The great Christian writer and apologist, C. S. Lewis (one of my favourite authors), wrote a book called ‘Mere Christianity’ which I have read more times than I care to remember.
In that book, he stated (quotation above) that it is not possible simply to accept that Jesus Christ was just a great moral teacher. In fact, says Lewis, given the things that Jesus said, He must have been either a despicable liar, a bloke completely off his trolley, or in fact Who He said He was – God Himself. These are the only three alternatives.
In this excellent piece, Mike Douglas, author of the blog Getting Back to My Future, summarises Lewis’s arguments on this subject perfectly.
Over to Mike:
Even those who are not persuaded by the Bible often have respect for Jesus. Among those who reject the idea that Jesus was God, there are many who follow Him to some degree. “Jesus was a great moral teacher”, some say, “but he wasn’t God”. According to this view, Jesus is to be followed as a great human being, but not as a divine one.
This idea that Jesus was merely a great human being but nothing more, is, as C.S. Lewis argued in ’Mere Christianity’, indefensible.
Here is my take on what Lewis argued:
Jesus made incredible claims, not only about God, society and ethics, but also about himself. He claimed to have the authority to forgive sins, to be one to come to die to reconcile man to God, and to be the only way for people to recieve salvation.
Faced with the fact that Jesus made these claims about himself, there are three things that we may say about him: Either Jesus’ claims were false and he knew it, or his claims were false and he didn’t know it, or his claims were true. None of these suggests that Jesus was a simply a great, teacher.
Claims were False and He Knew it
The first thing that we might say about Jesus is that his claims were false and he knew it, in which case he was a liar. If Jesus did not believe that his claims about himself were true, then He was lying. If he was a liar, he was also a hypocrite-a guy who told others to be honest even while he taught and lived a huge lie.
Jesus’ claims about himself were so central to his teachings, though, that if they were lies then he can hardly be deemed a great teacher. If Jesus set out to systematically deceive people about who he was and how their sins could be dealt with, then he was among the worst teachers there has ever been.
Claims were False and He Didn’t Know it
The second thing that we might say about Jesus is that his claims were false and he didn’t know it, in which case he was a lunatic. If Jesus believed that his claims about himself were true, and they weren’t, then he was a delusional egomaniac. If an ordinary person believes himself to be God incarnate, then that person is, quite simply, insane.
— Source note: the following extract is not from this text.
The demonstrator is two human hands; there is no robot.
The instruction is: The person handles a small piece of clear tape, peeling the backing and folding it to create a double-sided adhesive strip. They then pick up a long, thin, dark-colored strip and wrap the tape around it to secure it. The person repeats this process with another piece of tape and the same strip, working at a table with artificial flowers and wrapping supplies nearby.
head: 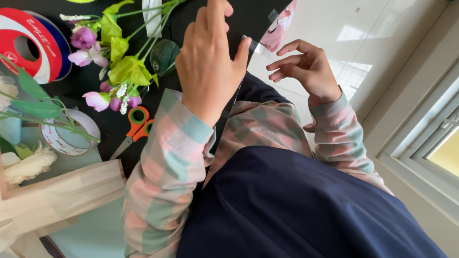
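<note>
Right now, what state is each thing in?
Left hand: thumb pressing a clear tape strip at the black sheet's edge.
Right hand: open, fingers curled, holding nothing.
Scissors: closed, lying flat.
Tape roll: flat, under a flower stem.
Ribbon spool: lying on the table.

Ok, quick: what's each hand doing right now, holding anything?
Left hand: closed, pinching a strip of clear tape at the thumb tip, by the black sheet.
Right hand: open, fingers curled, holding nothing.
</note>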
If someone told you he was God, you would believe him about as much as if he said he was Santa Claus. You would call him deluded and self-deceived. Yet Jesus didn’t display imbalance that usually go hand in hand with being mentally unstable. Jesus was a guy who spoke some of the most profound words ever recorded-words that have set free many individuals, even some in mental bondage. Jesus Christ was no lunatic.
Again, if this were the case, if Jesus taught that this is who he was and was mistaken, then he was as bad a teacher as there has ever been.
Claims were True
The third thing that we might say about Jesus is that his claims were true, in which case he was, and is, Lord. If Jesus believed that his claims about himself were true and they were, then Jesus was not only a great human being, but was also God walking on earth.
If we take Jesus seriously, then we must take Jesus’ claims about himself seriously. We cannot say that Jesus was a great teacher whom we admire and look up to, but the basis of his teaching was a huge error.
Also, if He truly was who He said He was, then each of us most decide on how we are going to respond to this.
Jesus was not a great teacher; he was either much less than this, or much more.
The issue with these three alternatives isn’t which is possible. Any of the three could be possible. The question is, which is more likely? Determining who Jesus was can’t simply be an intellectual exercise. You can’t put him on the shelf calling him a great moral teacher. That isn’t a valid option.
If he was so great and so moral, then what do you do with his claim to be God? If he was a liar or a lunatic, then he can’t qualify as a great moral teacher. And if he was a great moral teacher, then he is much more as well. He is either a liar, a lunatic, or the Lord God. You must make the choice.
Those who respond to this argument by writing Jesus off as either a liar or a lunatic are just as reasonable as those who respond by accepting Jesus as Lord. My argument is an attack only on the view that Jesus was a great teacher but not God. You have a right to land on any of the three options.
To show that it is better to view Jesus as Lord than as either a liar or a lunatic, it would have to be demonstrated that there is some reason to take Jesus’ claims seriously.
You have two resources to help you make that choice. One is the historically credible record of Christ’s rising from the dead. The other is the Bible. Giving you solid reasons to believe is a huge reason God gave you his book. As John wrote, “These are written so that you may believe that Jesus is the Messiah, the Son of God, and that by believing in him you will have life” (John 20:31).
Your decision from these three – lunatic, liar or Lord – is the most important decision with the most far reaching consequences you will ever make. Will you join me in deciding Jesus is Lord?